- Stored data:
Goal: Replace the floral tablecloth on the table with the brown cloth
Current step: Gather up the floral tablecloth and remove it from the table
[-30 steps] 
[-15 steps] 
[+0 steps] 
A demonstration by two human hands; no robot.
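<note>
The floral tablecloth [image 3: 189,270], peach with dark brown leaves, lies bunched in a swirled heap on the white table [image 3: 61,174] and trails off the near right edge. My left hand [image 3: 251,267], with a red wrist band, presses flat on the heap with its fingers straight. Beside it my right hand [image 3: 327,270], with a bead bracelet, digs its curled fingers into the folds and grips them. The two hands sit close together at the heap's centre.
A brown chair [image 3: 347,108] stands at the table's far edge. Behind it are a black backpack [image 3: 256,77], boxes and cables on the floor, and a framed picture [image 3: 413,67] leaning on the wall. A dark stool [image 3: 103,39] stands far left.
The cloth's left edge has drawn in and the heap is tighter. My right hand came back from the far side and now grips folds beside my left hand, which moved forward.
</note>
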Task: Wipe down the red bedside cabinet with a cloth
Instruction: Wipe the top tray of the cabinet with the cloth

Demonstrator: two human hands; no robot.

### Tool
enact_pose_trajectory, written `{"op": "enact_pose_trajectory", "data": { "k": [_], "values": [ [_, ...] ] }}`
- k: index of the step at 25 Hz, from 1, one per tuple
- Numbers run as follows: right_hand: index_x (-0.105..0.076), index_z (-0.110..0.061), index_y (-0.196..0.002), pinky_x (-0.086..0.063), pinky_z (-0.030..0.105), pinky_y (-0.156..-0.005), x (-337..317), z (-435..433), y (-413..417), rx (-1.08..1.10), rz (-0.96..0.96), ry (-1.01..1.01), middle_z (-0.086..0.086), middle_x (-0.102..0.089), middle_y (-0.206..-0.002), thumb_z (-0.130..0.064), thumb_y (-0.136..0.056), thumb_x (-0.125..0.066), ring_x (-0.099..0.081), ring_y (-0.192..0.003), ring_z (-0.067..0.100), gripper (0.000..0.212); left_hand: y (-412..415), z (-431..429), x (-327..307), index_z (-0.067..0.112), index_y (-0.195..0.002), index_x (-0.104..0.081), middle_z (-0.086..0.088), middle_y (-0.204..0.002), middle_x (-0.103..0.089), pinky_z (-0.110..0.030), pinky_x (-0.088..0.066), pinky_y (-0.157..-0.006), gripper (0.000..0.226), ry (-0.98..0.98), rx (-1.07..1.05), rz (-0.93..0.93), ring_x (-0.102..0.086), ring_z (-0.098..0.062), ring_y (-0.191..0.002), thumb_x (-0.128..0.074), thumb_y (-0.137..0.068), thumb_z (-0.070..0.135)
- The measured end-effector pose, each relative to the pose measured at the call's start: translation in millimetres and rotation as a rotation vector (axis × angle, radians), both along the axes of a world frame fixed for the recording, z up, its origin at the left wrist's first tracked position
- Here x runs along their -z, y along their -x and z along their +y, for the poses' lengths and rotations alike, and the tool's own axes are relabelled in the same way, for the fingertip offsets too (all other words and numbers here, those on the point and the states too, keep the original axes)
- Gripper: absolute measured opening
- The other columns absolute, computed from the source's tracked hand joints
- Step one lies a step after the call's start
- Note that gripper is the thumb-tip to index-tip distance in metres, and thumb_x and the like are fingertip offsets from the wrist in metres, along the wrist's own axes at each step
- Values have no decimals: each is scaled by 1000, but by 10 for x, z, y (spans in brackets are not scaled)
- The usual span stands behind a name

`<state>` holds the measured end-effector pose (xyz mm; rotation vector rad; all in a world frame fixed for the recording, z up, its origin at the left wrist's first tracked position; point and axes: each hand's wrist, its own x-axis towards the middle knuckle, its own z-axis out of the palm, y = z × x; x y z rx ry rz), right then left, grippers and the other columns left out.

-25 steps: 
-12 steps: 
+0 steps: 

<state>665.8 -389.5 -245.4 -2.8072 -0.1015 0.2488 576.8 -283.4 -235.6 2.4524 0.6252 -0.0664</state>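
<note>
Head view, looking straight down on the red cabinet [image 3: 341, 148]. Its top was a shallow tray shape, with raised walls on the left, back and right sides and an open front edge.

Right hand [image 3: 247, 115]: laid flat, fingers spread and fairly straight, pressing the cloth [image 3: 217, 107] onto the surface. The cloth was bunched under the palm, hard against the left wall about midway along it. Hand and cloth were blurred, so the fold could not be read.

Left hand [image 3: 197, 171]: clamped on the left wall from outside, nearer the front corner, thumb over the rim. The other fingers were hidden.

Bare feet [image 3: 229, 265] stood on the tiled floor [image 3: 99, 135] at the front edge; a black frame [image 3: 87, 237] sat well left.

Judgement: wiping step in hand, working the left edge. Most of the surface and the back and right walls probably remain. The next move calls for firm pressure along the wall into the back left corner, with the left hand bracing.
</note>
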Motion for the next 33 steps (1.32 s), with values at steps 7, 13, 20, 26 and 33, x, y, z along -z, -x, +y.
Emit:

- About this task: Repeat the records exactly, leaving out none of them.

- Result below:
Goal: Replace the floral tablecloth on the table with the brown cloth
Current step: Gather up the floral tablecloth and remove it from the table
[-30 steps] 
[-15 steps] 
[+0 steps] 
A demonstration by two human hands; no robot.
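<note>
The floral tablecloth [image 3: 189,270], peach with dark brown leaves, lies bunched in a swirled heap on the white table [image 3: 61,174] and trails off the near right edge. My left hand [image 3: 251,267], with a red wrist band, presses flat on the heap with its fingers straight. Beside it my right hand [image 3: 327,270], with a bead bracelet, digs its curled fingers into the folds and grips them. The two hands sit close together at the heap's centre.
A brown chair [image 3: 347,108] stands at the table's far edge. Behind it are a black backpack [image 3: 256,77], boxes and cables on the floor, and a framed picture [image 3: 413,67] leaning on the wall. A dark stool [image 3: 103,39] stands far left.
The cloth's left edge has drawn in and the heap is tighter. My right hand came back from the far side and now grips folds beside my left hand, which moved forward.
</note>
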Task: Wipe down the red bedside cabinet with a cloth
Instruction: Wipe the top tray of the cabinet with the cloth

Demonstrator: two human hands; no robot.

### Tool
enact_pose_trajectory, written `{"op": "enact_pose_trajectory", "data": { "k": [_], "values": [ [_, ...] ] }}`
- k: index of the step at 25 Hz, from 1, one per tuple
- Numbers run as follows: right_hand: index_x (-0.105..0.076), index_z (-0.110..0.061), index_y (-0.196..0.002), pinky_x (-0.086..0.063), pinky_z (-0.030..0.105), pinky_y (-0.156..-0.005), x (-337..317), z (-435..433), y (-413..417), rx (-1.08..1.10), rz (-0.96..0.96), ry (-1.01..1.01), middle_z (-0.086..0.086), middle_x (-0.102..0.089), middle_y (-0.206..-0.002), thumb_z (-0.130..0.064), thumb_y (-0.136..0.056), thumb_x (-0.125..0.066), ring_x (-0.099..0.081), ring_y (-0.192..0.003), ring_z (-0.067..0.100), gripper (0.000..0.212); left_hand: y (-412..415), z (-431..429), x (-327..307), index_z (-0.067..0.112), index_y (-0.195..0.002), index_x (-0.104..0.081), middle_z (-0.086..0.088), middle_y (-0.204..0.002), middle_x (-0.103..0.089), pinky_z (-0.110..0.030), pinky_x (-0.088..0.066), pinky_y (-0.157..-0.006), gripper (0.000..0.226), ry (-0.98..0.98), rx (-1.07..1.05), rz (-0.93..0.93), ring_x (-0.102..0.086), ring_z (-0.098..0.062), ring_y (-0.191..0.002), thumb_x (-0.128..0.074), thumb_y (-0.137..0.068), thumb_z (-0.070..0.135)
- The measured end-effector pose, each relative to the pose measured at the call's start: translation in millimetres and rotation as a rotation vector (axis × angle, radians), both along the axes of a world frame fixed for the recording, z up, its origin at the left wrist's first tracked position
- Here x runs along their -z, y along their -x and z along their +y, for the poses' lengths and rotations alike, and the tool's own axes are relabelled in the same way, for the fingertip offsets too (all other words and numbers here, those on the point and the states too, keep the original axes)
- Gripper: absolute measured opening
- The other columns absolute, computed from the source's tracked hand joints
- Step one lies a step after the call's start
- Note that gripper is the thumb-tip to index-tip distance in metres, and thumb_x and the like are fingertip offsets from the wrist in metres, along the wrist's own axes at each step
- Values have no decimals: each is scaled by 1000, but by 10 for x, z, y (spans in brackets are not scaled)
- The usual span stands behind a name

`<state>` holds the measured end-effector pose (xyz mm; rotation vector rad; all in a world frame fixed for the recording, z up, its origin at the left wrist's first tracked position; point and axes: each hand's wrist, its own x-axis towards the middle knuckle, its own z-axis out of the palm, y = z × x; x y z rx ry rz), right then left, grippers and the other columns left out.

-25 steps: 
-12 steps: 
+0 steps: 

<state>665.8 -389.5 -245.4 -2.8072 -0.1015 0.2488 576.8 -283.4 -235.6 2.4524 0.6252 -0.0664</state>
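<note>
Head view, looking straight down on the red cabinet [image 3: 341, 148]. Its top was a shallow tray shape, with raised walls on the left, back and right sides and an open front edge.

Right hand [image 3: 247, 115]: laid flat, fingers spread and fairly straight, pressing the cloth [image 3: 217, 107] onto the surface. The cloth was bunched under the palm, hard against the left wall about midway along it. Hand and cloth were blurred, so the fold could not be read.

Left hand [image 3: 197, 171]: clamped on the left wall from outside, nearer the front corner, thumb over the rim. The other fingers were hidden.

Bare feet [image 3: 229, 265] stood on the tiled floor [image 3: 99, 135] at the front edge; a black frame [image 3: 87, 237] sat well left.

Judgement: wiping step in hand, working the left edge. Most of the surface and the back and right walls probably remain. The next move calls for firm pressure along the wall into the back left corner, with the left hand bracing.
</note>
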Motion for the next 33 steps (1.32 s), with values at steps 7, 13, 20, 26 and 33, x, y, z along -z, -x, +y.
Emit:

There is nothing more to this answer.